J. Edgar Hoover comandou o FBI com mão de ferro sob oito presidentes e atravessou três guerras
DivulgaçãoHoover (DiCaprio) ao lado de seu braço-direito Tolson (Armie Hammer)
Clint Eastwood dirige Leonardo DiCaprio no papel título de J. Edgar, cinebiografia do temido chefe do FBI, que nenhum presidente teve coragem de demitir. Fisicamente, ele tem muito pouco a ver com o protagonista de Titanic, e a maquiagem necessária para que ele ficasse vagamente parecido com o retratado gerou inúmeras críticas, e certamente pesou para que sequer fosse indicado ao Oscar, apesar dos diversos elogios recebidos.

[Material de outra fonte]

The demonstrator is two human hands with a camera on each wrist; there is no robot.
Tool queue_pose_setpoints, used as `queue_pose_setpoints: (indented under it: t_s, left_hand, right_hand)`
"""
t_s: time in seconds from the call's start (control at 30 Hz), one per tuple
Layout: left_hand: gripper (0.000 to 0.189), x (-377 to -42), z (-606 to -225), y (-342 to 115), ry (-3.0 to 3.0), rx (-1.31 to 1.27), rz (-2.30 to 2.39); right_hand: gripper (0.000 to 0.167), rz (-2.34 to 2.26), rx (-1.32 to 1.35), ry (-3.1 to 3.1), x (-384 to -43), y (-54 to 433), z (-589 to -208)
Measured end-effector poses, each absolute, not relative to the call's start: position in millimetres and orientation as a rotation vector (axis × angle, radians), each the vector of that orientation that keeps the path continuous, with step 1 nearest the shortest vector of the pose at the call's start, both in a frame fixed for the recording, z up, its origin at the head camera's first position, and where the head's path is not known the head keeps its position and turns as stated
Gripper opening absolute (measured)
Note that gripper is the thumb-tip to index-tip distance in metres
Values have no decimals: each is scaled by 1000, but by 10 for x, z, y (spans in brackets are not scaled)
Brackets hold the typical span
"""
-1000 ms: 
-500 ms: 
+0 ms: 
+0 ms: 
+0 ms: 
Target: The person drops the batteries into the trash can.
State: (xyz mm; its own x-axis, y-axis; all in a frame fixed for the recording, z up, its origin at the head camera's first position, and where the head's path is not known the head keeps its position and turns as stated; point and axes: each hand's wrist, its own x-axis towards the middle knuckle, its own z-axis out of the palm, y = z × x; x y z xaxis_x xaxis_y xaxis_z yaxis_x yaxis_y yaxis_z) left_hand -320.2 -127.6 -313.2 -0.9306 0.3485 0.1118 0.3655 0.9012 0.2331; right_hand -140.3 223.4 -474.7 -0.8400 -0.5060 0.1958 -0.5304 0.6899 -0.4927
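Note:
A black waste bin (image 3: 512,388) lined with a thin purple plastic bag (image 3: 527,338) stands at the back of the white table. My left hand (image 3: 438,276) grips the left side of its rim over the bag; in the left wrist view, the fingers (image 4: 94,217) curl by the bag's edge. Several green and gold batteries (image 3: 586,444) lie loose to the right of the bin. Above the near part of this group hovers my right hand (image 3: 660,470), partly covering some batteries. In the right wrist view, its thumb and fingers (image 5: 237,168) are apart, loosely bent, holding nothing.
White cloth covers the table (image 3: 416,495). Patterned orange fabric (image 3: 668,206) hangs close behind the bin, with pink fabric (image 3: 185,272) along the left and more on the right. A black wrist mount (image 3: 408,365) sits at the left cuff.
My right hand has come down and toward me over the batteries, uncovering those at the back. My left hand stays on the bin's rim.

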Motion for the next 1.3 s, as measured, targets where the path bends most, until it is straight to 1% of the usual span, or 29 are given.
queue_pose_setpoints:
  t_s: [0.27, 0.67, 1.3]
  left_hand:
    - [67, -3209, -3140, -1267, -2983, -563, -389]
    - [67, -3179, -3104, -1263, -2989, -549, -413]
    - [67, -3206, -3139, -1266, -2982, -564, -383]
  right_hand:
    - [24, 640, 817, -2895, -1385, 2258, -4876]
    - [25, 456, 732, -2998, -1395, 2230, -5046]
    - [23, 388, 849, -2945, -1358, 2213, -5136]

J. Edgar Hoover era uma figura complexa e convincente, um homem que fascinou a América e cujo legado ainda pode ser sentido nos corredores do edifício do FBI que leva o seu nome. Ele foi o catalisador da ciência forense e o criador de um sistema de leis federais que não só transformou o país, mas continua relevante. Temido e reverenciado, o homem era uma dicotomia cujas vidas públicas e privadas geravam rumores e insinuações, mas graças à sua conhecida reserva, a questão sobre quem ele realmente era permanece em grande parte um mistério até os dias de hoje. Ele esteve à frente do FBI durante o mandato de oito presidentes, passou por três guerras e só deixou seu posto quando morreu em 1972.